逃げないこと
★★★★★
高校生の頃から吉村先生の本を読み続けてきました。
しかし、この本は正直手が出ませんでした。
理由は20年前に亡くなった母に、同じく癌の病名を隠し続けたからです。
やっと読める気持ちになり、手に取りました。
誰かの「死」に責任を持つこと、逃げないことの辛さ、厳しさを思い出しました。
奥様に「あなたは私が癌になっても本当のことは言わないでしょう」というようなことを言われ、
「おまえには言うよ」と答える主人公。
多分、そうなっても言わないだろうとしか思えないです。
「死」と向き合ったことのある吉村先生だからこそ、「生」「死」から眼をそらさない
人間としての「強さ」「怖さ」を持っていたのだと思えてなりません。
私自身どこまでそこに近づけるのか、死ぬまで考え続けると思います。
こんなに辛い読書は初めて
★★★★★
癌で身内を亡くした人は、本書を読むのが辛いのではないか。
作者はおそらく苦しみながら書いたであろうし、読者もそうであろう。
それでも是非この本を読んで欲しい思う。
死生について考えさせられた。
なぜそこまでするのか?
★★★☆☆
「癌の告知は日本人の生死観にふさわしくない」
長年の取材経験から著者が得たひとつの結論。
癌に侵された実弟に対して、この信念を貫く著者である「私」
その「私(吉村昭)」を主人公とした実話に基づく作品である。
とは言ってみたが、生死観をテーマとしたとは受け取れない。
ひたすら癌であることを隠し通す「私」の執念と、
真実を告げられないまま癌の激痛に喘ぐ弟との異様な距離感に圧倒される。
そこまでしなくてはならない吉村氏の信念とは…。今後の課題です。
吉村さんが遺してくれたもの
★★★★★
最近は、初版で3万部も売り切れば早速‘ベストセラー’の惹句が踊る。
また、1ヶ月足らずで100万部を突破する‘オバケ’もある。
安っぽい話題性と売り手側の仕掛けに乗せられて、
普段本を手にしない人びとが一斉に書店に群がる。そしてまた、本を読まなくなる。
そんなことの繰り返しでも、毎日毎日新刊が書店に並ぶ・・。
そのような一過性の流れに、吉村昭さんの著作だけは晒して欲しくないと切に願う。
本著を始め、吉村さんが緻密に、丁寧に、年月をかけて入魂した作品の数々を読みきってしまうのは惜しい。

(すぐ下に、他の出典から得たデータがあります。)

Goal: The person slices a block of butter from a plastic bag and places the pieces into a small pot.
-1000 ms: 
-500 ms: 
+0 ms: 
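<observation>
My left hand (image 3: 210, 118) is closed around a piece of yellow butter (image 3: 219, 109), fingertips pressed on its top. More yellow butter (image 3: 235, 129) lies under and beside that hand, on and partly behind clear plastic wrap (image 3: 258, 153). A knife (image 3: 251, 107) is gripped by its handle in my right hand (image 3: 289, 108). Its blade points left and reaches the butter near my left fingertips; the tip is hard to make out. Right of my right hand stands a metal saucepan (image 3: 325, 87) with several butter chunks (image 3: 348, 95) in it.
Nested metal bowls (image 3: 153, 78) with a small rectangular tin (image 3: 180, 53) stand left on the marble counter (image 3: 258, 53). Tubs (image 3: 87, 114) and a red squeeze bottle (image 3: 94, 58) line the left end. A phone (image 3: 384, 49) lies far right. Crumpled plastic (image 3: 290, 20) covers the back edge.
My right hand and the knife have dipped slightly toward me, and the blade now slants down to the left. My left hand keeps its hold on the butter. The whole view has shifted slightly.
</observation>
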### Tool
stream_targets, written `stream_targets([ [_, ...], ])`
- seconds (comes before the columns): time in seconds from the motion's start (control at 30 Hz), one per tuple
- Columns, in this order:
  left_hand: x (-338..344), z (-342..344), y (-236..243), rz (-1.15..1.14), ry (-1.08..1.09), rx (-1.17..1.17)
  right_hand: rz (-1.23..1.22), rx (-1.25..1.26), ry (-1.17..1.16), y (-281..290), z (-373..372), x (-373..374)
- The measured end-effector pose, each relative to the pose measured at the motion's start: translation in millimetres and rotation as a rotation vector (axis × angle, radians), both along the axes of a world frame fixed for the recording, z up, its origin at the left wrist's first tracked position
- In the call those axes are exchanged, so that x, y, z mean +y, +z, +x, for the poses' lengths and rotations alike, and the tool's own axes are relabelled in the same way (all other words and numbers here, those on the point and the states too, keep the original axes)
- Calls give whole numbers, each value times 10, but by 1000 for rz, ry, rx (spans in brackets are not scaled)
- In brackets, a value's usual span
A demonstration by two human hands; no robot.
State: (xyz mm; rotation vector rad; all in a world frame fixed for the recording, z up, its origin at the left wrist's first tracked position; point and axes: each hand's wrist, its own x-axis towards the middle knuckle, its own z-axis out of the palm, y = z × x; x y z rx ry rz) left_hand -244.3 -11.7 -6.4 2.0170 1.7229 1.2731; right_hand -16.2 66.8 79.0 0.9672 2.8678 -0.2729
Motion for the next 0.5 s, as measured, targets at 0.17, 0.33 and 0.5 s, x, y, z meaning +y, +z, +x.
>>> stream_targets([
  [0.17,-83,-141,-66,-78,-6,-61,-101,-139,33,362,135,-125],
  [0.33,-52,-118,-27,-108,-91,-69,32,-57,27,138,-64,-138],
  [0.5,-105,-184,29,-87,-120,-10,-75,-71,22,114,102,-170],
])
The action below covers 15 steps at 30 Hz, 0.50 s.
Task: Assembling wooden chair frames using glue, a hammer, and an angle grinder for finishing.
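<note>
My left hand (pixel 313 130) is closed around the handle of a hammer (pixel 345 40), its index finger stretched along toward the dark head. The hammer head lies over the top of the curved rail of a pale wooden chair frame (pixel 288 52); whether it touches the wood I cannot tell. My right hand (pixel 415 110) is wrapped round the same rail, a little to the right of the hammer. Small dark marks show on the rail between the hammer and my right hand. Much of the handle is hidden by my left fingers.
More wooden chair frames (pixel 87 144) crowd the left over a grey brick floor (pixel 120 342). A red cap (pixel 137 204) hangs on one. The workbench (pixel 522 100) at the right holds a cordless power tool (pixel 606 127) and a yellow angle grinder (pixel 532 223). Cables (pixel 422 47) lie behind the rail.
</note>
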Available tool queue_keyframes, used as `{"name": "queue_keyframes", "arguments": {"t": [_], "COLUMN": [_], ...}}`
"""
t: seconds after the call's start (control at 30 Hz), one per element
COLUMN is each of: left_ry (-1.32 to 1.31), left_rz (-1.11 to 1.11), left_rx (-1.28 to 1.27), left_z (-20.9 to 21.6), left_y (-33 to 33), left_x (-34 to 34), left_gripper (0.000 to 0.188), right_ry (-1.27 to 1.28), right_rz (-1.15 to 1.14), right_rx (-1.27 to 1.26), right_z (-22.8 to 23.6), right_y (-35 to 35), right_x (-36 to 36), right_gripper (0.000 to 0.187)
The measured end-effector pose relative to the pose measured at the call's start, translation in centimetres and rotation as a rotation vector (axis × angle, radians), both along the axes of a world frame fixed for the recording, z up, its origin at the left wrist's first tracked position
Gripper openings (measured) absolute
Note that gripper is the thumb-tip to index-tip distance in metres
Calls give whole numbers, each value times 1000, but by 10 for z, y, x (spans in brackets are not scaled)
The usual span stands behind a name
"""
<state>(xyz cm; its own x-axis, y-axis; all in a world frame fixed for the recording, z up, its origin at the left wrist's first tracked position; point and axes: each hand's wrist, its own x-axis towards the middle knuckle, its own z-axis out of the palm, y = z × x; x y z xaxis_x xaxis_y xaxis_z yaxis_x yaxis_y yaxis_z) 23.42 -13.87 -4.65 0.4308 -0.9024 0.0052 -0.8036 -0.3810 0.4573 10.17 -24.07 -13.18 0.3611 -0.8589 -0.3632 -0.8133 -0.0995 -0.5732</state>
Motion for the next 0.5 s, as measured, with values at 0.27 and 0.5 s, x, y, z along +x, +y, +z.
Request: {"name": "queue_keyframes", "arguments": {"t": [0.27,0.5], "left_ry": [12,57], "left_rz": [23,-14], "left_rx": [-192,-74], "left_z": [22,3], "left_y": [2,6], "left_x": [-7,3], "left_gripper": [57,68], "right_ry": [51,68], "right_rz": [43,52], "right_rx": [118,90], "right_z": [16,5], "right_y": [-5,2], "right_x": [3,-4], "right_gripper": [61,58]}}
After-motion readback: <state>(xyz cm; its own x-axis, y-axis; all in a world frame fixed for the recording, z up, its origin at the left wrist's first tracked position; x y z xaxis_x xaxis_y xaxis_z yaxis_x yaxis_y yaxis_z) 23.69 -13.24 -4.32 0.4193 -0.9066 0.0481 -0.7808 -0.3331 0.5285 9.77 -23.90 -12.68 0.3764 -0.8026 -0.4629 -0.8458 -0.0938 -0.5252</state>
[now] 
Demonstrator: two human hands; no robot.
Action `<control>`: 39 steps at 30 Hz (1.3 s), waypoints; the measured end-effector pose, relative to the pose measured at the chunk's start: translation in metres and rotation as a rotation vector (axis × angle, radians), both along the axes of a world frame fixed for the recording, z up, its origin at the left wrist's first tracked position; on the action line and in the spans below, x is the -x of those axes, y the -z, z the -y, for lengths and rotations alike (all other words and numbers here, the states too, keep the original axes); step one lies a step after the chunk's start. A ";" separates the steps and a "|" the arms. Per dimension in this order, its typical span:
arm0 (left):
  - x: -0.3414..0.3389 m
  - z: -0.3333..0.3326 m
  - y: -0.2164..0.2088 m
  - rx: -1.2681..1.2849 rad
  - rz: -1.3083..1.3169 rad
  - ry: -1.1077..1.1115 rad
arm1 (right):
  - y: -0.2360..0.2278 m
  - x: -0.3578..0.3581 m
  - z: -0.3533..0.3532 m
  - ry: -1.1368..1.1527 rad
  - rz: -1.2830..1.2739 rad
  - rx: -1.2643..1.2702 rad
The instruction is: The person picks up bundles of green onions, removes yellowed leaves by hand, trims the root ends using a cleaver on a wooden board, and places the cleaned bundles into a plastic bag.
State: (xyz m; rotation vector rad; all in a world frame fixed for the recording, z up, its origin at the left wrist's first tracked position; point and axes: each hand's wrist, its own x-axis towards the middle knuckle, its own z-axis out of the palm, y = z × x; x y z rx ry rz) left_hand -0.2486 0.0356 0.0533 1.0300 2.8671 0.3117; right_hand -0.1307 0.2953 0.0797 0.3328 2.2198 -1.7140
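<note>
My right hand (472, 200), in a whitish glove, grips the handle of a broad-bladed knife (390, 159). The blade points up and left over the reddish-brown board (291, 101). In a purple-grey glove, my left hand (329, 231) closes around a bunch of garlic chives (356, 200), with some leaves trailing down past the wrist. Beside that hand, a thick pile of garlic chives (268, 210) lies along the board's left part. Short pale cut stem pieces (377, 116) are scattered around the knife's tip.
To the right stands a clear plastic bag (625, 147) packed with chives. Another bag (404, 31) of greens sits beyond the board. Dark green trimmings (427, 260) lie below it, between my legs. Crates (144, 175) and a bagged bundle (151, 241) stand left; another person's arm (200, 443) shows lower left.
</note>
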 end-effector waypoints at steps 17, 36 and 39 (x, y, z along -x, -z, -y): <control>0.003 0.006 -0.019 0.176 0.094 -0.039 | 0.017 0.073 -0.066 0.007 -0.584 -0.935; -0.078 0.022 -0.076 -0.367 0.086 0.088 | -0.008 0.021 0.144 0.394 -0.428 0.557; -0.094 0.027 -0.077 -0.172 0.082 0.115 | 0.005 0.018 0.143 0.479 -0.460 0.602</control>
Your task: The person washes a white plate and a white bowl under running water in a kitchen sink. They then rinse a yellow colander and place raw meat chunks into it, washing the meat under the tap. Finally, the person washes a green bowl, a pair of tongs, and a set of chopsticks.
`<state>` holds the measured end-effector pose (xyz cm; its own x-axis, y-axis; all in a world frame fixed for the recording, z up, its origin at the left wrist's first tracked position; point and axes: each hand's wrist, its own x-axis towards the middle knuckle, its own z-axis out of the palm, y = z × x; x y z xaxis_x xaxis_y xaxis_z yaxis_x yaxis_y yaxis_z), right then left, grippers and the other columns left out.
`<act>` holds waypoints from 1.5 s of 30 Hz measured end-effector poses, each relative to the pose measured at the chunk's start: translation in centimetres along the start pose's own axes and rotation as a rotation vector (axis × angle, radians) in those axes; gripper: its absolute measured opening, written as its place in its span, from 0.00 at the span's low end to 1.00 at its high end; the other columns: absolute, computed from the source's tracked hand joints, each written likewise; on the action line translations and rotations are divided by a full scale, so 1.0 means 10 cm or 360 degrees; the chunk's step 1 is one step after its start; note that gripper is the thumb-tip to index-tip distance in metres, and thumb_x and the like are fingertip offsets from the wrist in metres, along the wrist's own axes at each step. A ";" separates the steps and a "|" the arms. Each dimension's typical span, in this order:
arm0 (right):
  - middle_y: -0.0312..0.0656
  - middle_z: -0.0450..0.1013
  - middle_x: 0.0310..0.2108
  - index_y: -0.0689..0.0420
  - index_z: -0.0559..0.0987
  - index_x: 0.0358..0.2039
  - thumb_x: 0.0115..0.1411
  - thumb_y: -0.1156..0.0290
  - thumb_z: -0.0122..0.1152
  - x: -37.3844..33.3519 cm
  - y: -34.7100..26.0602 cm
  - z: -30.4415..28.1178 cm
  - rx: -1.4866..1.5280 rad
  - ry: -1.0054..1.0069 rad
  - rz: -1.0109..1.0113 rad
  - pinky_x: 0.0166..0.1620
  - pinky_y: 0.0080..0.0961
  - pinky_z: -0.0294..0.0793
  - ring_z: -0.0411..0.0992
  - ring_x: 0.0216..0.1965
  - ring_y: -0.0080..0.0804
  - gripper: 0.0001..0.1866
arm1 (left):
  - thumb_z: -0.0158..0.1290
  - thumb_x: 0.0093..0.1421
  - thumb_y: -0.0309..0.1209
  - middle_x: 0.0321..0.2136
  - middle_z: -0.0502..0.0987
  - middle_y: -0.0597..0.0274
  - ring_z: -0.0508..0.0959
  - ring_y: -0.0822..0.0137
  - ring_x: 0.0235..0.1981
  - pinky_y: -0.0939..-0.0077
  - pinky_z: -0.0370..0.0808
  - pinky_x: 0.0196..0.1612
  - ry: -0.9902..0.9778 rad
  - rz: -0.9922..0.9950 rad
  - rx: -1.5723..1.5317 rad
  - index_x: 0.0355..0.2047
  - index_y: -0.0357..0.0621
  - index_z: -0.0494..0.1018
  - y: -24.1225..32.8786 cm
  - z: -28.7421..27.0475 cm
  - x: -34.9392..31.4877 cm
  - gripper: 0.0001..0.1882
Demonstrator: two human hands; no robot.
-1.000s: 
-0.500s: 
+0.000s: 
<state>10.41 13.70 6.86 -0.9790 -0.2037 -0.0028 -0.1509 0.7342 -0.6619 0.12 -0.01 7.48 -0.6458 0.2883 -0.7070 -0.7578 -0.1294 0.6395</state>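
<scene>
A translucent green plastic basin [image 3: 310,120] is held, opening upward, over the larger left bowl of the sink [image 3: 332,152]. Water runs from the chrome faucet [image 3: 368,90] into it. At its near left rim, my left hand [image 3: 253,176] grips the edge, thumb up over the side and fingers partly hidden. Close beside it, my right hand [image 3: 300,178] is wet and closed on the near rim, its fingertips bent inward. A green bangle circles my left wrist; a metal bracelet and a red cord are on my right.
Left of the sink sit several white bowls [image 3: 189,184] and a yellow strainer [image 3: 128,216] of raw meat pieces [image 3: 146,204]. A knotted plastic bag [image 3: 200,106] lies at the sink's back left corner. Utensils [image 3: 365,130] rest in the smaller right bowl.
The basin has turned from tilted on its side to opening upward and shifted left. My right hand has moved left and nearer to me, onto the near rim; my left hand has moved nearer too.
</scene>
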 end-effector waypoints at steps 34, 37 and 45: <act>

この本も惜しみながら読んだが、それでも片時も離すことが出来ずに1日で読んでしまった。
読了まで、我が身も疼いた。弟さんと氏の痛苦が乗り移ったのかもしれない。
氏の亡き後、何を読めばいいのか・・・。
冷い夏、熱い夏
★★★★☆
毎日文学賞を受賞したこの冷い夏、熱い夏は、壮絶な癌との戦いを見守ってきた兄、作者が、克明にドキュメンタリータッチで書かれた作品でした。私の兄もこの病気に苦しみながら家族愛の中で永眠し、
なにかとオーバーラップさせられ、心苦しくなりましたが、感動的な作品に出会いました。